The burden of epilepsy revealed

Pages 539-543 | Published online: 09 Jan 2014

A large number of epilepsy sufferers are not having their physical and mental health needs met, according to a recently published article. Researchers found that every month 9–12 days of impaired physical or mental health was suffered by adults with active epileptic seizures, compared with only 2–4 days for adults without epilepsy.

A quality-of-life study used data obtained in the largest state health survey conducted in the USA, the 2003 California Health Interview Survey (CHIS), to assess the burden of the disorder.

Approximately 1.2% of adults who took part in the CHIS had a self-reported history of epilepsy, and a further 0.7% were living with active epilepsy, defined as either taking medication or having had at least one seizure within the previous 3 months. Approximately 25% of people who self-reported a seizure within the past 3 months were not taking medication for their condition.

The study found that a total of 36% of adults with active epilepsy were physically disabled or unable to work compared with 5% of unaffected adults. Epilepsy sufferers not only had a worse general health status but were also more likely to partake in risky activities, such as smoking. In addition, there is a higher chance that they are unemployed and live in lower income households.

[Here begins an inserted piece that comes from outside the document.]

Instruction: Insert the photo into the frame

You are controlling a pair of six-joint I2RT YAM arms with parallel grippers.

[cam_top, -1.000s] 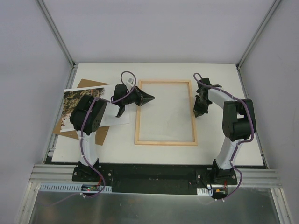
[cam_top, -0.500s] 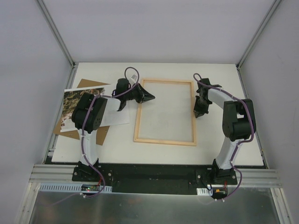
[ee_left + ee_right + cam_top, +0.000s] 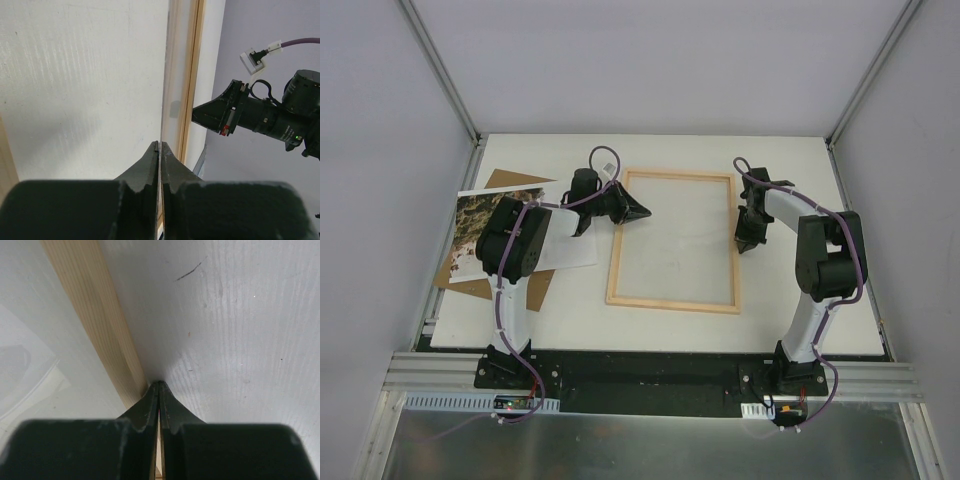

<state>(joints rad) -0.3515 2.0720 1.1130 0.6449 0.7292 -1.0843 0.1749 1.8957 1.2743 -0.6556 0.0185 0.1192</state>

The authors summed up, “As with other chronic diseases, epilepsy takes a toll on physical and mental health, including interfering with daily activities,” and concluded “that interventions need to be provided to help those affected by epilepsy”. Measures they proposed for consideration include improved access to mental healthcare, job training and self-management programs.

Source: Kobau R, Zahran H, Grant D, Thurman DJ, Price PH, Zack MM. Prevalence of active epilepsy and health-related quality of life among adults with self-reported epilepsy in California: California Health Interview Survey, 2003. Epilepsia 48(10), 1904–1913 (2007).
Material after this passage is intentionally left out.